In 1791, the region which would become Lisle was settled by American Revolutionary Army veterans from Massachusetts. The settlers were members of the Boston Purchase (Boston Ten Townships) that bought 240,000 acres in what is now Broome County, from the State of Massachusetts, at a penny an acre. As part of this arrangement, settlers also had to pay the local Indian tribes another penny an acre. The first permanent settler was Ebenezer Tracy in 1793, who built his home near the present-day Lisle cemetery.

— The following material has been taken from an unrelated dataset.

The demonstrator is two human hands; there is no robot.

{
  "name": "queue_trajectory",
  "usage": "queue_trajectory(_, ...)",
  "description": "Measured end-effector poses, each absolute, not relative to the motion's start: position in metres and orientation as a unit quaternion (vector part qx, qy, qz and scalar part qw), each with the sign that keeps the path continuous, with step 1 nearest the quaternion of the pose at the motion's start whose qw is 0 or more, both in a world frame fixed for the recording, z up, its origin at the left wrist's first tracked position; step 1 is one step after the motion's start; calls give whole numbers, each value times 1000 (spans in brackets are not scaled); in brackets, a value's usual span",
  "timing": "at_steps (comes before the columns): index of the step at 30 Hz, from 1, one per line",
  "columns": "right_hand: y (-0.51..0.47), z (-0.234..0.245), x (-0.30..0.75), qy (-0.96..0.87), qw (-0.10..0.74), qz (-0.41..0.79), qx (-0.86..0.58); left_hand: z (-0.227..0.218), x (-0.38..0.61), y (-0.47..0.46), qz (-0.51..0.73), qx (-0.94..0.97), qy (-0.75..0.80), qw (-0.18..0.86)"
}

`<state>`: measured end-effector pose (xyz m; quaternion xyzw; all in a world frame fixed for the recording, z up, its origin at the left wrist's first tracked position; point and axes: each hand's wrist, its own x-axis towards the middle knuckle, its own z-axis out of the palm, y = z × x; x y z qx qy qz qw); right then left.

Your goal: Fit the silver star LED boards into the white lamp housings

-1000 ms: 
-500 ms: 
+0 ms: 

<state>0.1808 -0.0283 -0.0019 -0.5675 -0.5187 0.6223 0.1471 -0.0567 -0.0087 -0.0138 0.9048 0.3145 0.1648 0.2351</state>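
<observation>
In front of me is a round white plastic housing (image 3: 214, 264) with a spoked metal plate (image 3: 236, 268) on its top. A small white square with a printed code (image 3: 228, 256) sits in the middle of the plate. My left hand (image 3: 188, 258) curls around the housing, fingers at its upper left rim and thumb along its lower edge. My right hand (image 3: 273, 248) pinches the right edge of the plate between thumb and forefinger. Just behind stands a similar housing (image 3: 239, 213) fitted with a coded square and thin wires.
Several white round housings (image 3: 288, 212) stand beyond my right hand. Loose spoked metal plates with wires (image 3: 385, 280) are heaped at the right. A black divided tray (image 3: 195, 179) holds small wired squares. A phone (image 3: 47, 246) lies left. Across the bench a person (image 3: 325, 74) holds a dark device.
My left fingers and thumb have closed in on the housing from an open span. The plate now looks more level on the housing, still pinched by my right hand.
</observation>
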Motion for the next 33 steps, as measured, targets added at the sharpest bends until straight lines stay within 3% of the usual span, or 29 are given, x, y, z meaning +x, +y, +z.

In its earliest days as a settlement, it is said of the land that "the hills were covered with forests, the rivers were well-fed, and much of the land swampy. On the eastern side of the river's edge one spring bubbled forth near the river's edge and flooded the surroundings to a condition of soft mud". The water from this spring carried various salts in solution, which tended to crystalize on the surrounding mud. Deer would be spotted coming to lick the salt crystals, which earned the village its first name of "Mud Lick". The settlers did not like the name, and set out to find a new one. Officers and veterans who had served under General Lafayette in the Revolutionary War decided to honor their general by renaming "Mud Lick" after his home town in France, Lisle
.

Some of the first settlers were Major Solomon Owens and the families of "Squire, Howland, Edwards, Edminsters, Freeman, French, Burghardt, Osborns, Lewis, Orton, McDowell, Collier, Hubbards, Sparrows, Benedict, Johnson, Clark, and Franklin". Early Lisle was a place of great activity, with grist mills, tanneries, lumber companies, blacksmith shops, a gun factory, cigar factory, and a shoe factory being established. Soon, Grocery stores, drug stores, creameries, millinery stores, and a crude school sprang up in the village. It is said of early Lisle that "one could get in the village all needed articles". The new settlers established a Library and a congregational church by 1795, which is locally claimed to be the "first church west of the Catskills". The church had great authority over its members, who were severely reprimanded if they disobeyed its laws. Lisle's population grew rapidly, progressing to 600 inhabitants by 1800. Lisle's first post office was established in 1802, with Simeon Rogers acting as its post-master.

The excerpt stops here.